■ **TASK BRIEF**
What lines of the material hold the string "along"? Pull each of them out.

■ **INFORMATION PROVIDED**

*** Begin section ***

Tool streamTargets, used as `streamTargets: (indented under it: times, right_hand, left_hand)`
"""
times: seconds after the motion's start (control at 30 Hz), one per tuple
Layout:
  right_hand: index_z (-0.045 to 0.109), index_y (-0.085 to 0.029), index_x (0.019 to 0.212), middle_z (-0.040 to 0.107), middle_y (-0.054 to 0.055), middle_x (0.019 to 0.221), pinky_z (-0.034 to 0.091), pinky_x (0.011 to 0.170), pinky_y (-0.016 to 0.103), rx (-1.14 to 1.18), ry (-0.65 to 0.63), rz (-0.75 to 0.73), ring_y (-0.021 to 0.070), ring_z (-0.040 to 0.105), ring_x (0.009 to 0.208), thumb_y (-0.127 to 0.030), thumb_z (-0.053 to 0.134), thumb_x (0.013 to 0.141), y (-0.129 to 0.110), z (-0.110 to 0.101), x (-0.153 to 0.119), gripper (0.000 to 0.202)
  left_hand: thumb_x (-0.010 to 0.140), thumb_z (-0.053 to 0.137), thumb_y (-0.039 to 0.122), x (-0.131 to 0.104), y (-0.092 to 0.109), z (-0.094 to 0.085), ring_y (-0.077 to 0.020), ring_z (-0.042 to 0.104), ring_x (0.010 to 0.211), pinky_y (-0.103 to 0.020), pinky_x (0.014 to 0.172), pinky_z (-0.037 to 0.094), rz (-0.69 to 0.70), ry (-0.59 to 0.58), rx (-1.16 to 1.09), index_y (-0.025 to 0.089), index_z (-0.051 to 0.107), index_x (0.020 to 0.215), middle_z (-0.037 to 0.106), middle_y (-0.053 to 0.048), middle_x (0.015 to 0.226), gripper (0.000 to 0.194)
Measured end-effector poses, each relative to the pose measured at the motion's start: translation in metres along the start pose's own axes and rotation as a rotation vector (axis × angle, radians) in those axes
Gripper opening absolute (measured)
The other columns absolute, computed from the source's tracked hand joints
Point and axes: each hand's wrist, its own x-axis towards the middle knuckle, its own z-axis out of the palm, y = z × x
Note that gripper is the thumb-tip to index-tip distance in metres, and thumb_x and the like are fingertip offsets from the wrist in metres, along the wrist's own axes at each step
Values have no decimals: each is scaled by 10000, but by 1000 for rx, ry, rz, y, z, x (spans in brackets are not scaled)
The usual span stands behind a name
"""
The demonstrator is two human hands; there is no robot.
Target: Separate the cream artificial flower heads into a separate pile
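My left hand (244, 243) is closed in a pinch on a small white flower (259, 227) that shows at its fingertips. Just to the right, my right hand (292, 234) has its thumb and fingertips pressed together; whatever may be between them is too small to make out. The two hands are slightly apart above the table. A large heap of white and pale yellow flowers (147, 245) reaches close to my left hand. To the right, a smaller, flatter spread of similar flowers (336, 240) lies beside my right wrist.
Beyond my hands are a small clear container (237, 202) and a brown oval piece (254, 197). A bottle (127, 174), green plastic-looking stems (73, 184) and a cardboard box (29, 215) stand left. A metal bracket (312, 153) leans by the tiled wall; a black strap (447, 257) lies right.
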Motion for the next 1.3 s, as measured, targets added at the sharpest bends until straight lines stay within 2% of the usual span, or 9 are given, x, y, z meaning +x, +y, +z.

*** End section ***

■ **OUTPUT FOR THIS TASK**
Measured end-effector poses, each relative to the pose measured at the motion's start: translation in metres along the start pose's own axes and rotation as a rotation vector (axis × angle, radians) in those axes
Note that gripper is the thumb-tip to index-tip distance in metres, and thumb_x and the like are fingertip offsets from the wrist in metres, along the wrist's own axes at each step

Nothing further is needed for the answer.